Stupisce, e non poco, constatare il fatto che il prestigioso vocabolario Treccani, in linea, non lemmatizzi il verbo denominale “defaticare”, o meglio, lo mette a lemma nel settore neologismi.

Stupisce, ancora di più, il fatto che tanto il GDU (De Mauro) quanto il dizionario Olivetti lo attestino come variante di “defatigare”.

No, defaticare è un verbo a sé stante e con un’accezione diversa da “defatigare”. È un verbo, dicevamo, denominale essendo composto con il prefisso di ‘allontanamento’  “de-” e il sostantivo fatica.

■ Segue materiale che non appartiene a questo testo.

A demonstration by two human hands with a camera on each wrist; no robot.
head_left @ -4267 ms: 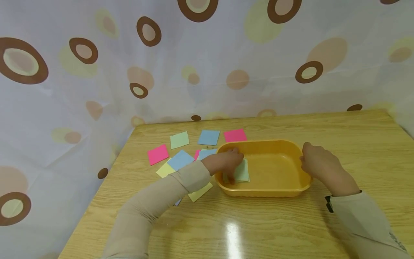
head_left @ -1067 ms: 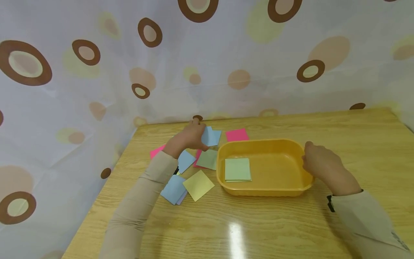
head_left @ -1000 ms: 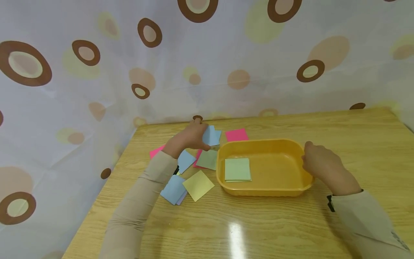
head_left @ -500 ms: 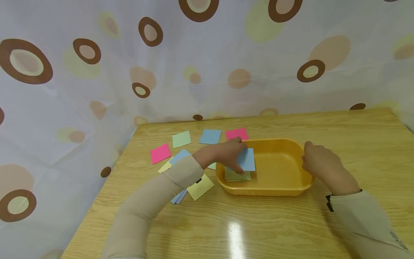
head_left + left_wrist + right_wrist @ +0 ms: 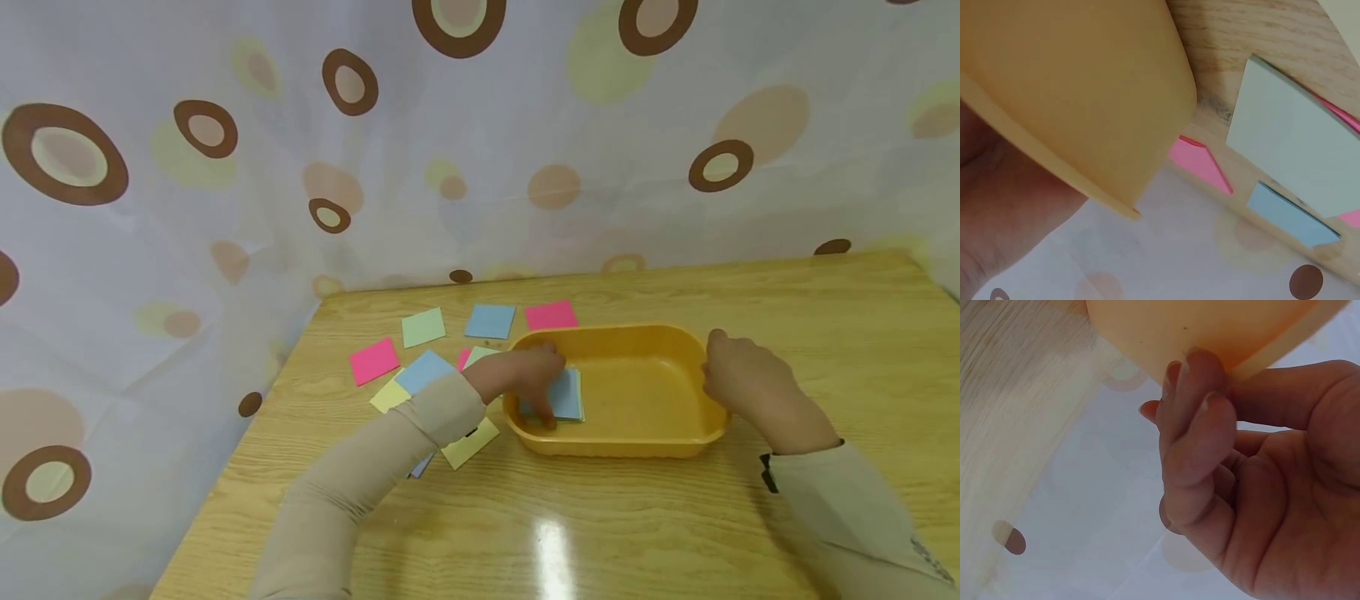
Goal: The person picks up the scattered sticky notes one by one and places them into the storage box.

Alla lettera significa che “toglie (allontana) la fatica”, riduce, cioè, l’accumulamento dell’acido lattico nei muscoli in seguito a “sforzi atletici”.

Si faccia attenzione, dunque, a non confonderlo con “defatigare” che, invece, significa “stancare”.

Nelle cronache sportive si legge, spesso, che “il giocatore è stato sottoposto a un “esercizio defatigante’ ”. Dopo tale esercizio il giocatore non ha neanche la forza di raccogliere una cicca da terra.

Defaticare e defatigare, dunque, sono due verbi in antitesi tra loro: il primo ‘toglie la fatica’, il secondo ‘la procura’.